Iron-based catalyst targets specific C–H bonds in complex molecules

by Jyllian Kemsley
November 5, 2007 | APPEARED IN VOLUME 85, ISSUE 45

At Work
Credit: UIUC
Chen filters a catalyst solution as White watches.
Credit: UIUC
Chen filters a catalyst solution as White watches.

A NEW CATALYST developed by researchers at the University of Illinois, Urbana-Champaign, enables selective, predictable oxidation of aliphatic C–H bonds at tertiary carbon centers in complex molecules, without the need for directing or activating groups (Science 2007, 318, 783).
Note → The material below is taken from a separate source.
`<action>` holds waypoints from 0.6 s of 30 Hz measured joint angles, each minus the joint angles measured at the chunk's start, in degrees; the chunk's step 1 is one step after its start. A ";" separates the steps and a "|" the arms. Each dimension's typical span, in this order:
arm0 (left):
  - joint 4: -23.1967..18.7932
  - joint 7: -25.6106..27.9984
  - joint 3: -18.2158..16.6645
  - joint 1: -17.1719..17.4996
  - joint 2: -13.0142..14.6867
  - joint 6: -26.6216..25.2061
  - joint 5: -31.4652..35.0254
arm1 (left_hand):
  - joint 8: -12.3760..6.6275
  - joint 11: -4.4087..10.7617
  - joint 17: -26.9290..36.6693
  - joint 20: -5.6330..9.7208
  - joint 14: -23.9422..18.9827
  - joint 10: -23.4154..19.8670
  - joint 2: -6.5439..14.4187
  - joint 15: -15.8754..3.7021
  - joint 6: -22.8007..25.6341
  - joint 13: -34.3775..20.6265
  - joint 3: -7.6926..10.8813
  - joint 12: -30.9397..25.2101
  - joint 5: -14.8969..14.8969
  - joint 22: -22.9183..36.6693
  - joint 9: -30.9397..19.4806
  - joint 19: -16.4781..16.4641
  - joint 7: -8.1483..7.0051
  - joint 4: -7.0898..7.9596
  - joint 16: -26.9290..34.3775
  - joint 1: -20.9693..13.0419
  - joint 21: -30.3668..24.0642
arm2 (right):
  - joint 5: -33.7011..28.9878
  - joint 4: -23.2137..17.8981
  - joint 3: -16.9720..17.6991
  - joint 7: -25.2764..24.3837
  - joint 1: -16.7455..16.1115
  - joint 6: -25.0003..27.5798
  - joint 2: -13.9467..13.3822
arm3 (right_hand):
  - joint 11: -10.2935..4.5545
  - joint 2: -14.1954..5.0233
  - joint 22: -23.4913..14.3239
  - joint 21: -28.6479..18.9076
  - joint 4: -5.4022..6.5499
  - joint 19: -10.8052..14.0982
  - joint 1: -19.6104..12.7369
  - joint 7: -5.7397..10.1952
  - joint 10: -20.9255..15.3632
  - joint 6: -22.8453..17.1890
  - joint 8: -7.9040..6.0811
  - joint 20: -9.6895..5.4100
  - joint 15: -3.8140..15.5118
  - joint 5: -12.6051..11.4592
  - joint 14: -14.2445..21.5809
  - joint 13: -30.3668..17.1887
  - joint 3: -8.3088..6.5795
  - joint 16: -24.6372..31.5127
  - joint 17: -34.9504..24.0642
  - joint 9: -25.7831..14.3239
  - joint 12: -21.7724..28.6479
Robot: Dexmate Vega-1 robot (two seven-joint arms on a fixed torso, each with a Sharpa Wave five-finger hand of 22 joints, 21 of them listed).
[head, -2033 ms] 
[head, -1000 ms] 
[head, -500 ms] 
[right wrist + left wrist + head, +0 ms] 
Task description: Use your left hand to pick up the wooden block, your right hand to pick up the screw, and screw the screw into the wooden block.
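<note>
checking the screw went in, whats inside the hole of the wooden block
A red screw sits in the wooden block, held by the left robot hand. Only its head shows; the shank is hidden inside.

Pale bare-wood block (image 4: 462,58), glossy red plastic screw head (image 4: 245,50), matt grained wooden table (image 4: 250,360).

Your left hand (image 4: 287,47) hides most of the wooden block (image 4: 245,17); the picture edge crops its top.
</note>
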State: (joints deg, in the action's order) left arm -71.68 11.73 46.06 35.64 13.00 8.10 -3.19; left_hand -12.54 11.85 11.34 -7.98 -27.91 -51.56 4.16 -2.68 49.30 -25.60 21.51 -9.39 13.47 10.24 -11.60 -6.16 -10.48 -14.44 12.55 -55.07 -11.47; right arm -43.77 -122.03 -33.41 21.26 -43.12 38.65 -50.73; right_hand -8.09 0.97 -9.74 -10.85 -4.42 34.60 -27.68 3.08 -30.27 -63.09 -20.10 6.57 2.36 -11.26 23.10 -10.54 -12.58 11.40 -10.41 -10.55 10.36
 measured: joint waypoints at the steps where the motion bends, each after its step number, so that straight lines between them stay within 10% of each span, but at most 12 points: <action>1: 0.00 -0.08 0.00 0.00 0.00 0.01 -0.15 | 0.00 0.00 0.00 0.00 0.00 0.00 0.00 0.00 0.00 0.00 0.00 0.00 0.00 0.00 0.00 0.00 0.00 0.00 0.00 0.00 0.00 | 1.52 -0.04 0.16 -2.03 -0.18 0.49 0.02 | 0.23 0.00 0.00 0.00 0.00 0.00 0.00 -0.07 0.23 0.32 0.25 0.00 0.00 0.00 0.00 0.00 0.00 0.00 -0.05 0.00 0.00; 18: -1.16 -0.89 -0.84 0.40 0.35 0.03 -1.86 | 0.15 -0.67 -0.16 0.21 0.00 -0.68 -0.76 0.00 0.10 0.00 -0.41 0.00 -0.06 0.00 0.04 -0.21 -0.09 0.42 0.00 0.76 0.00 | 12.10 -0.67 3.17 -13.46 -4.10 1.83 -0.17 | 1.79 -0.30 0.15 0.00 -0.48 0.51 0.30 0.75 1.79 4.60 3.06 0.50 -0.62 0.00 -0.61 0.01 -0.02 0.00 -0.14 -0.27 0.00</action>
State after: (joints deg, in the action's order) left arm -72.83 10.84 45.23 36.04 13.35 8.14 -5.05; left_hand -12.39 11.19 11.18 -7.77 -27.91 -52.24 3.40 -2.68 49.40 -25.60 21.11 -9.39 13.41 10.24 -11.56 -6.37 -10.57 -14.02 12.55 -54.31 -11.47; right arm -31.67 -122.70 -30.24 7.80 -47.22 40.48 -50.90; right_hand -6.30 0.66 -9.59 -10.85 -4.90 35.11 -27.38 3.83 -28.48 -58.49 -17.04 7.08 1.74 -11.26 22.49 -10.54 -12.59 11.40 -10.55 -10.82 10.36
Catalyst selectivelyoxidizes C–H bonds.
Catalyst selectivelyoxidizes C–H bonds.

"We believe that this discovery can contribute significantly to streamlining the practice of organic synthesis and change the way we think about the reactivity of these very inert bonds," says chemistry professor M. Christina White, who created the catalyst with graduate student Mark S. Chen.

The iron-based catalyst incorporates a derivative of the so-called mep ligand—N,N′-dimethyl-N,N′-bis(2-pyridylmethyl)ethane-1,2-diamine—in which the methylamines are replaced with pyrrolidine rings to make the structure more rigid.

The catalyst uses hydrogen peroxide to oxidize C–H bonds to C–OH. It is also bulky and electrophilic, and given a choice of C-H bonds in a complex molecule, the catalyst will preferentially and predictably target sterically accessible, electron-rich bonds at tertiary carbons. In one example, the antimalarial natural product (+)-artemisinin, which has five tertiary C–H bonds, was oxidized predictably at C-10 to produce (+)-10β-hydroxyartemisinin as the major product, with an initial yield of 34%. When the starting material was recycled twice, the overall yield went up to 54%. Although the catalyst does not require directing groups, carboxylic acids can be used to direct diastereoselective lactonization at secondary C–H bonds.

The reaction also preserves stereochemistry at tertiary C–H sites, suggesting a concerted mechanism rather than radical chemistry, White says. It's also environmentally friendly—it would not only eliminate waste generated by the need to add and remove protecting groups in traditional organic sequences for installing oxygen but also produce water as its only catalytic by-product.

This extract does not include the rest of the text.